Other, less sympathetic, media discuss the Nakba as a side note - a nuisance in the Israeli narrative of a nation's supposedly miraculous birth and its progression to an idyllic oasis of democracy.
What such reductionist representations often fail to show is that the Nakba never truly finished.
Those who underwent the pain and loss of the Nakba are yet to receive the justice that was promised to them by the international community.
UN Resolution 194 states that "the refugees wishing to return to their homes and live at peace with their neighbours should be permitted to do so at the earliest practicable date."
Those who wrought this injustice are also yet to achieve their ultimate objectives in Palestine. After all, Israel doesn't have defined boundaries by accident.
Israel's first prime minister David Ben Gurion once prophesied that "the old [refugees] will die and the young will forget."
He spoke with the harshness of a conqueror. Ben Gurion carried out his war plans to the furthest extent possible.
Every region in Palestine that was meant to be taken was captured, its people were expelled or massacred in their homes and villages.
Ben Gurion "cleansed" the land but he failed to cleanse Israel's past. Memory persists.
Ben Gurion referenced my own family's village Beit Daras, which witnessed three battles and a massacre.
In an entry in his diaries on May 12 1948, he wrote: "Beit Daras was mortared. Fifty Arabs [were killed]. The [villages of] Bashit and Sawafir were occupied. There is mass exodus from nearby areas [in Majdal]. We sustained five dead and 15 wounded."
More than 50 people were killed in Beit Daras that day.
An old Gazan woman, Um Mohammed, who I discussed in my book My Father Was A Freedom Fighter, refers to what is likely the same event: "The town was under bombardment and it was surrounded from all directions. There was no way out.
"The armed men [the Beit Daras fighters] said they were going to check on the road to Isdud to see if it was open.
"They moved forward and shot few shots to see if someone would return fire. No-one did. But they [the zionist forces] were hiding and waiting to ambush the people.
"The armed men returned and told the people to evacuate the women and children. The people went out [including] those who were gathered at my huge house, the family house. There were mostly children and kids in the house.
"The Jewish [soldiers] let the people get out and then they whipped them with bombs and machine guns. More people fell than those who were able to run.
"My sister and I ... started running through the fields - we'd fall and get up. My sister and I escaped together holding each other's hands.

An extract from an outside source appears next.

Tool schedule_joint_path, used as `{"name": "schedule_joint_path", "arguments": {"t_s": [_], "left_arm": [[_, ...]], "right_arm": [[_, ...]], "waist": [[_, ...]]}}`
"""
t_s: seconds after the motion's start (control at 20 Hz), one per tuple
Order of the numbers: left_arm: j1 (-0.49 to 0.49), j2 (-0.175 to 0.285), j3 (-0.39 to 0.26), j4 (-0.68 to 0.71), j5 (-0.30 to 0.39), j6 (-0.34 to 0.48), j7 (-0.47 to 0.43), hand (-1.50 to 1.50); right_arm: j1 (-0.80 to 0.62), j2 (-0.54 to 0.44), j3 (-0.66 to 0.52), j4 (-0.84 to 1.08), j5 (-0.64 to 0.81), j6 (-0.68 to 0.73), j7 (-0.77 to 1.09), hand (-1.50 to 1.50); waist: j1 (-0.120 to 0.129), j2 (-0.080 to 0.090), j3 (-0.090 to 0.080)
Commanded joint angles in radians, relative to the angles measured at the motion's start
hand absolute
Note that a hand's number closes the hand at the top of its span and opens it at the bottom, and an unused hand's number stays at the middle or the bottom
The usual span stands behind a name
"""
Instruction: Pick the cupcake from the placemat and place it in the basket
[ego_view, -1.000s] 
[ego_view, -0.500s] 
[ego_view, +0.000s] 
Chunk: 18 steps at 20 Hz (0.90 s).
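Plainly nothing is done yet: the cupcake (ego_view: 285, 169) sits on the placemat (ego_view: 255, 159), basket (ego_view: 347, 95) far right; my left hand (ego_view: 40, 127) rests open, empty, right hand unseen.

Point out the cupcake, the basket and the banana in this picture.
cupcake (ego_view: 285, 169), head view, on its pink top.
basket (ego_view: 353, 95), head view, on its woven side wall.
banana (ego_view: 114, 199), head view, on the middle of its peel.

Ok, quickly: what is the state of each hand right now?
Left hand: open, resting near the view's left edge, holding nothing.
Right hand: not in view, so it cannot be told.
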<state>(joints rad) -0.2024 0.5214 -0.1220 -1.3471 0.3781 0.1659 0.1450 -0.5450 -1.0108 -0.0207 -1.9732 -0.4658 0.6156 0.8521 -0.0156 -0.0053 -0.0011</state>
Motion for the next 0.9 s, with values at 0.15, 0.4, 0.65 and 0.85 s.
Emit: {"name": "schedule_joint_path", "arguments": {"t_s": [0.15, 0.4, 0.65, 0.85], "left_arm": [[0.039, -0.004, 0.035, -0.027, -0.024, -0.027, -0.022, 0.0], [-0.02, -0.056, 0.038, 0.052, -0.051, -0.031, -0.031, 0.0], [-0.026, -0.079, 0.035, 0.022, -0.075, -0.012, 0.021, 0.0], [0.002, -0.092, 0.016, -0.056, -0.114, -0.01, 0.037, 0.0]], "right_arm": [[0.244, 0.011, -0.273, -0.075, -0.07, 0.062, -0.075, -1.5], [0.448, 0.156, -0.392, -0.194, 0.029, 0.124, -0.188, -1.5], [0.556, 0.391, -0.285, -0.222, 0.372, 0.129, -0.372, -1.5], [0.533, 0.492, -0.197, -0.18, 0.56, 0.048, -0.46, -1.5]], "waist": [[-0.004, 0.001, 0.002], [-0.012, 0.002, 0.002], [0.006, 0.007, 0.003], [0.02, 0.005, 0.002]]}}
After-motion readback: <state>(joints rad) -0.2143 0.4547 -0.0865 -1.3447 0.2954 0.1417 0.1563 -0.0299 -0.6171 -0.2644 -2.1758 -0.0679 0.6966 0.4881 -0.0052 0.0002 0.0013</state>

"The people who took the main road were either killed or injured. The firing was falling on the people like sand. The bombs from one side and the machine guns from the other."
Ben Gurion would not necessarily doubt Um Mohammed's account. He candidly stated: "Let us not ignore the truth ourselves ... politically we are the aggressors and they defend themselves...

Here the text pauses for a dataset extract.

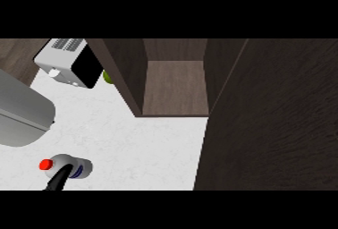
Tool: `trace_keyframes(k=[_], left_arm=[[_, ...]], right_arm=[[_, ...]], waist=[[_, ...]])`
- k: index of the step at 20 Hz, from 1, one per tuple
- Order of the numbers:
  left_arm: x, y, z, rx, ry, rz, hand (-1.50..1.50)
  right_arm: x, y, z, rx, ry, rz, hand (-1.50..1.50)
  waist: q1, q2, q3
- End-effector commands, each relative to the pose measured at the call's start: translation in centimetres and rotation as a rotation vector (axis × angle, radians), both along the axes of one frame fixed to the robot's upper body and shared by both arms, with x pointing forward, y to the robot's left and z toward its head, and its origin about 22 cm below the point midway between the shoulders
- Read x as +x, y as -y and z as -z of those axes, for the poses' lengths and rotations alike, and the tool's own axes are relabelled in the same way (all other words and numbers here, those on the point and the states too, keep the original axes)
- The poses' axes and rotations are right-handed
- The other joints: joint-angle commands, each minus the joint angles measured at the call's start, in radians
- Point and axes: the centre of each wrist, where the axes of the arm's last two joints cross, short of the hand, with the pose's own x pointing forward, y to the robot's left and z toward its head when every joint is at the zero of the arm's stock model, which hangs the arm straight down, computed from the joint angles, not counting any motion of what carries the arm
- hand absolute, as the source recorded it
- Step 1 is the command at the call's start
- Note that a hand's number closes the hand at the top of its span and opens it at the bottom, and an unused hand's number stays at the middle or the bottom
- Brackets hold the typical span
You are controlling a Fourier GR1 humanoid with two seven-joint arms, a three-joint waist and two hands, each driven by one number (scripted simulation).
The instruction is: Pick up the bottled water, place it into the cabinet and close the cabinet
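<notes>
At the kitchen counter (145,143), my left hand (59,178) lay across the water bottle (66,162), which was on its side directly under and just above the hand, its red cap (45,164) pointing to the hand's left. So little of the hand showed that I could not tell whether it had closed on the bottle or only touched it. My right hand was out of sight. The open cabinet (175,85) stood well up and to the right of the hand, its door (277,125) swung wide farther right. As I judged it, the round bottle could roll off leftward if lifted on a partial hold, or clip the cabinet's near wall on the way in.
</notes>
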Motion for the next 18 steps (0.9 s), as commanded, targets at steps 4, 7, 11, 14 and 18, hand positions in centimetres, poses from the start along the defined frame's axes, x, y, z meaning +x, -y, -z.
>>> trace_keyframes(k=[4,7,11,14,18], left_arm=[[-2.6,1.1,-2.4,0.004,0.103,-0.088,-1.5],[-3.4,1.8,-2.0,0.005,0.079,-0.098,-1.5],[-4.2,2.4,-1.4,-0.002,0.033,-0.115,-1.5],[-3.6,1.3,-1.4,0.001,0.029,-0.126,-1.5],[-3.8,2.4,-0.4,-0.004,0.0,-0.13,-1.5]], right_arm=[[-1.7,-0.8,-1.4,0.005,0.015,0.011,-1.5],[-1.4,-1.1,-1.1,-0.01,0.021,0.024,-1.5],[-1.3,-1.4,-0.8,0.0,0.013,0.016,-1.5],[-2.8,-2.0,-1.3,-0.017,0.003,-0.008,-1.5],[-2.9,-1.8,-1.9,-0.004,0.014,0.026,-1.5]], waist=[[-0.006,0.001,0.0],[-0.002,0.002,-0.001],[-0.005,0.004,0.0],[-0.021,0.002,-0.002],[-0.01,0.002,-0.004]])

"The country is theirs because they inhabit it, whereas we want to come here and settle down, and in their view we want to take away from them their country."
It is precisely for this reason that neither the old nor the young have forgotten.
Every day is another manifestation of the same protracted Nakba that has lasted 64 years now. Young people's hardships today are inextricably linked to the violent and horrific uprooting decades ago.
The Nakba has also remained an ongoing project through generations of Israeli zionists.
When Ben Gurion died in 1973, current Israeli Prime Minister Benjamin Netanyahu was in his mid-twenties.
He was then serving his last year in the Israeli army and today he rules Israel in a coalition that includes almost three-quarters of the Israeli parliament.
Like most Israeli leaders, he continues to contribute to the discourse by which Palestine was conquered.
He speaks of peace, while his soldiers and armed settlers take over Palestinian homes and farms.
He makes repeated offers to Palestinians for "unconditional" talks, as he repeats his violent rejection of every Palestinian aspiration.
His lobby in Washington is much stronger than ever before. He reigns supreme, as he continues to fulfil the "vision" of early zionists.
Old keys and deeds of stolen lands attest to the intergenerational experience that is the Nakba.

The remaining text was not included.